In this work, we have described a novel method for the approximation and resulting analytical solution of coupled, nonlinear dynamic systems. We have also illustrated its application in three different contexts. The first of these was a system of coupled Rayleigh oscillators; the second was a system of coupled Van der Pol oscillators; and, the third was a next-generation industrial hybrid manipulator. In each of these contexts, we showed the application of our approximation technique before showing the advantage offered by this approach.

In the cases of the Rayleigh and Van der Pol systems, our method performs well by comparison to the \(O(\varepsilon ^0)\) solution of the uncoupled problems (see Figs. 4, 7a, b). For the manipulator example, we compared our approach to a widely-used approximation in the context of predictive control systems: considering all nonlinearities and coupling effects as uncertainties. If we compare our approximations of the Rayleigh and Van der Pol systems to this same technique, then we see our method outperforms this reference approach in both cases (see Fig. 21a, b).

By comparison to the uncoupled approximation of the system, we see that our method generally achieves greater accuracy over an initial interval in the time domain before becoming inferior after this interval is exceeded.
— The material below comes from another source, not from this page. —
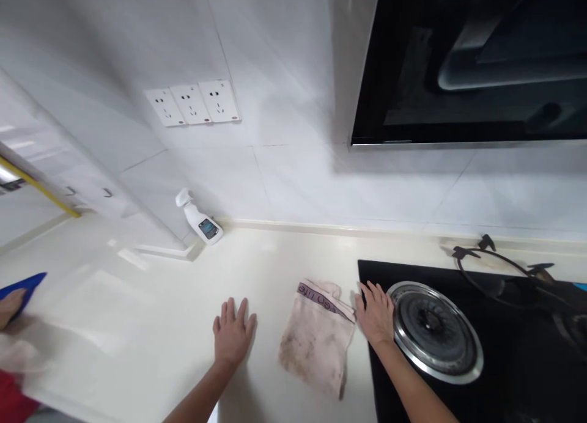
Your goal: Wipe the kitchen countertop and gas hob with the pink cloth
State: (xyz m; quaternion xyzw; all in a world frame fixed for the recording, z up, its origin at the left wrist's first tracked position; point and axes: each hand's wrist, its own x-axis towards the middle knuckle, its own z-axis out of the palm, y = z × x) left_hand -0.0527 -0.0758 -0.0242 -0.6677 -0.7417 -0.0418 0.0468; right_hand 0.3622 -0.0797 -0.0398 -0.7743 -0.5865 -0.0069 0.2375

This seems to be a reasonable trade-off: our method is not a universal cure-all for the approximation and analytical solution of coupled, nonlinear systems. Rather, it offers practitioners (particularly in the field of control) an alternative means of approximation which has enhanced accuracy in the short term. We appreciate that there is much work to be carried out to fully understand the error growth, optimal means of application, and potential pitfalls of this approximation technique.

3.1 Comments for further work

In future work, we will explore the generalisation of this method in two senses. Firstly, we will conduct a parameter study for the Rayleigh and Van der Pol systems described here. This is intended to give an understanding of the parameter space in which our approach is applicable and affords some benefit to the user. Secondly, we will look to extend this—from a parameter study based on the specific problems studied in this paper—to a study of the parameter space of more generalised ordinary differential equations. Additionally, we look to explore the application of this technique in the context of designing a control system for the FutureForge manipulator. However, for now, we hope that this broad presentation of the concept is interesting and finds some utility in the realm of the linearisation of nonlinear systems.